I’ve been around broadcast media since I was a toddler and never understood “public interest” to mean the F.C.C. had authority to enforce factuality, or punish what they call “collateral inaccuracy.” The American news system seemed distinguished by the absence of an OfCom or CRTC-style regulator, and while the F.C.C. obviously existed, it felt like more of an afterthought, one that never touched big three broadcasters and instead spent its time harassing pirate radio stations and listening for George Carlin’s infamous seven dirty words.

However, the F.C.C. does have authority it can invoke to act like a European-style regulator, via its “news distortion” standard, which has already come into play with Carr’s interest in 60 MinutesSeptember 2021 FCC circular contained a long section about “news distortion,” saying:

The Commission generally will not intervene in these cases because it would be inconsistent with the First Amendment to replace the journalistic judgment of licensees with our own. However, as public trustees, broadcast licensees may not intentionally distort the news. The FCC has stated that “rigging or slanting the news is a most heinous act against the public interest.” The Commission will investigate a station for news distortion if it receives documented evidence of rigging or slanting, such as testimony or other documentation, from individuals with direct personal knowledge that a licensee or its management engaged in the intentional falsification…

The quote in the passage above comes from a 1998 Appeals Court case, Alexander J Serafyn v F.C.C. The petitioner, Serafyn, argued CBS should be denied a new station license because it had “intentionally distorted the situation in Ukraine by claiming that most Ukrainians are anti-Semitic.” Serafyn lost, but there is a long history of “news distortion” cases and it’s not difficult to imagine how the Trump administration might use this tool more, even though most “news distortion” complaints have failed.

In 1968, for instance, famed CBS broadcaster Charles Kuralt ran an influential spot called Hunger in America. A congressman named Henry Gonzalez claimed the show had been exaggerated. The F.C.C. struck the complaint down, saying it is “not a national arbiter of the truth” and was staying out of the case because it would “involve the Commission deeply and improperly in the journalistic functions of broadcasters.”

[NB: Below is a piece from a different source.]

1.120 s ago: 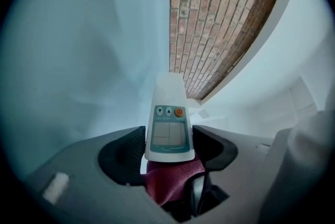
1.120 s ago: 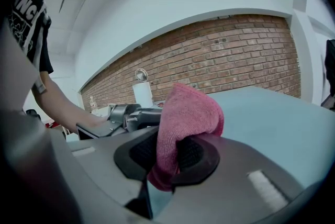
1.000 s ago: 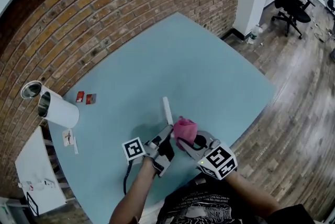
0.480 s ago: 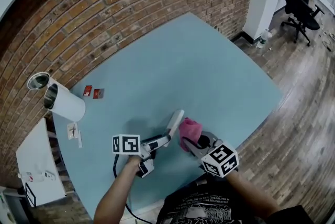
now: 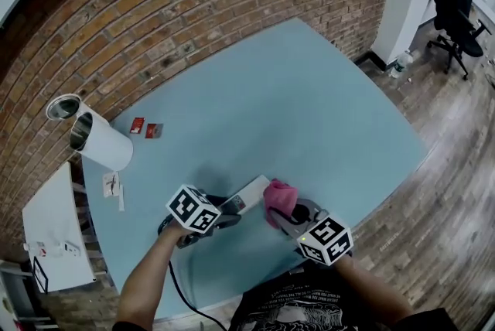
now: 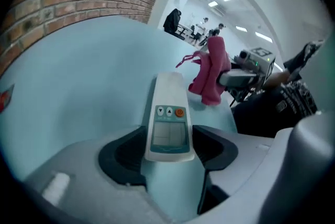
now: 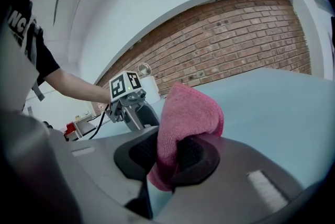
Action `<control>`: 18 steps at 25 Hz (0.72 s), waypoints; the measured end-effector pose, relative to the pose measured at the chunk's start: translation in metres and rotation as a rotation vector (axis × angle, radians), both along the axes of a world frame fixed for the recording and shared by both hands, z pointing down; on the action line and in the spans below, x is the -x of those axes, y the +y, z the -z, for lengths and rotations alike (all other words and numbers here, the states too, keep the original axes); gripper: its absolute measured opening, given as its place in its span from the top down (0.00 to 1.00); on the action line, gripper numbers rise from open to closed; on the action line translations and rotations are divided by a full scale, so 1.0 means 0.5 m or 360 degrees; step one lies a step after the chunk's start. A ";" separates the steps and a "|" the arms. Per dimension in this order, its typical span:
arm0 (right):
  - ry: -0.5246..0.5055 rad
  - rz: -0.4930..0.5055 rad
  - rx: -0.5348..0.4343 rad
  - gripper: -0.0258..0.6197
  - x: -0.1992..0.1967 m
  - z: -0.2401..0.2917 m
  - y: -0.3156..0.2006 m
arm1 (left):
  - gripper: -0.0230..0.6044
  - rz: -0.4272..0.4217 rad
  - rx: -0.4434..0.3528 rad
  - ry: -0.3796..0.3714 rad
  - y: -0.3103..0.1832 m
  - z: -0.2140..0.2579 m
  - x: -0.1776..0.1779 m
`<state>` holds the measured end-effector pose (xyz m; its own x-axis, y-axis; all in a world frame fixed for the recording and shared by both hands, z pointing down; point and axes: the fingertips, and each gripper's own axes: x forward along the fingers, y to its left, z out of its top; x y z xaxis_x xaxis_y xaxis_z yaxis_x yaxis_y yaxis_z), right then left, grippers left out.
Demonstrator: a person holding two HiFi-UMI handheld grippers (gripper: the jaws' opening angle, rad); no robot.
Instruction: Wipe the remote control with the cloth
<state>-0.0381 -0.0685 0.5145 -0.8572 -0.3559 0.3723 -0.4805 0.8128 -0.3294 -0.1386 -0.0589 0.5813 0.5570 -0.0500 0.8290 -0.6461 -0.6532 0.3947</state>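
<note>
Between left fingers (image 6: 125,157), remote control (image 6: 168,131)

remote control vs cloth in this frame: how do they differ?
The remote control is white and rigid, with a screen and buttons; the cloth is pink and soft.
The remote control juts straight out of the left hand-held gripper; the cloth is folded over and bunched in the right hand-held gripper.
Shared: each is clamped between its gripper's jaws, and they are close together over the blue table.
</note>
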 end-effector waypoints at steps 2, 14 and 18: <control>0.0001 0.0013 0.0001 0.86 0.003 0.000 -0.005 | 0.53 -0.0125 -0.0061 -0.0116 -0.001 -0.006 0.010; -0.0098 0.0253 0.0009 0.86 0.031 0.009 -0.014 | 0.47 -0.0286 -0.0256 -0.0547 -0.003 -0.032 0.034; -0.0147 0.0333 0.0047 0.86 0.028 0.016 -0.016 | 0.47 -0.0038 -0.0323 -0.0565 -0.007 -0.011 0.047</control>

However, the Commission also noted “the licensee must have a policy of requiring honesty of its news staff and must take reasonable precautions to see that news is fairly handled.” The Commission over the years has repeatedly held that it does have purview over such cases, but only if there’s “extrinsic evidence,” like “written or oral instructions from station management, outtakes, or evidence of bribery” showing intent to deceive or distort. It also has to involve a “significant event” and not a “minor or incidental aspect” of the news report, but it seems like the main thing is, if they have a witness who’ll speak to intent, they can use this authority.

This is the problem. There are stories out there of former producers for networks (more often, cable stations) admitting to bias, sloppiness, and worse. People like Kimmel have said they’re “biased” on the air, and not even really in a joking way. The sheer quantity of uncorrected wrong stories would also impress Trump’s F.C.C. But we’ve been down this road before. Once a government official starts talking about correcting “misinformation,” as Carr has already done, it means they already have a vision for using the state as a truth-deciding mechanism, which even if it leaves the First Amendment alone outside the public airwaves, hurts it implicitly by creating official truth.

There’s one last reason for Trump to avoid pulling this fateful trigger. In doing so he would allow a generation of censorship advocates to wipe their slates clean, as the Times did in the story above, not mentioning years of other “intimidation campaigns” over speech by everyone from the White House to the FBI to the CDC. It will be forgotten that the same people raging now about firings of Kirk critics were just a few years ago insisting cancel culture didn’t exist and “we need more shaming and shunning, not less.” More than anything, though, it’s not necessary. The market is doing its job, in a big, funny way. Why put a stop to that?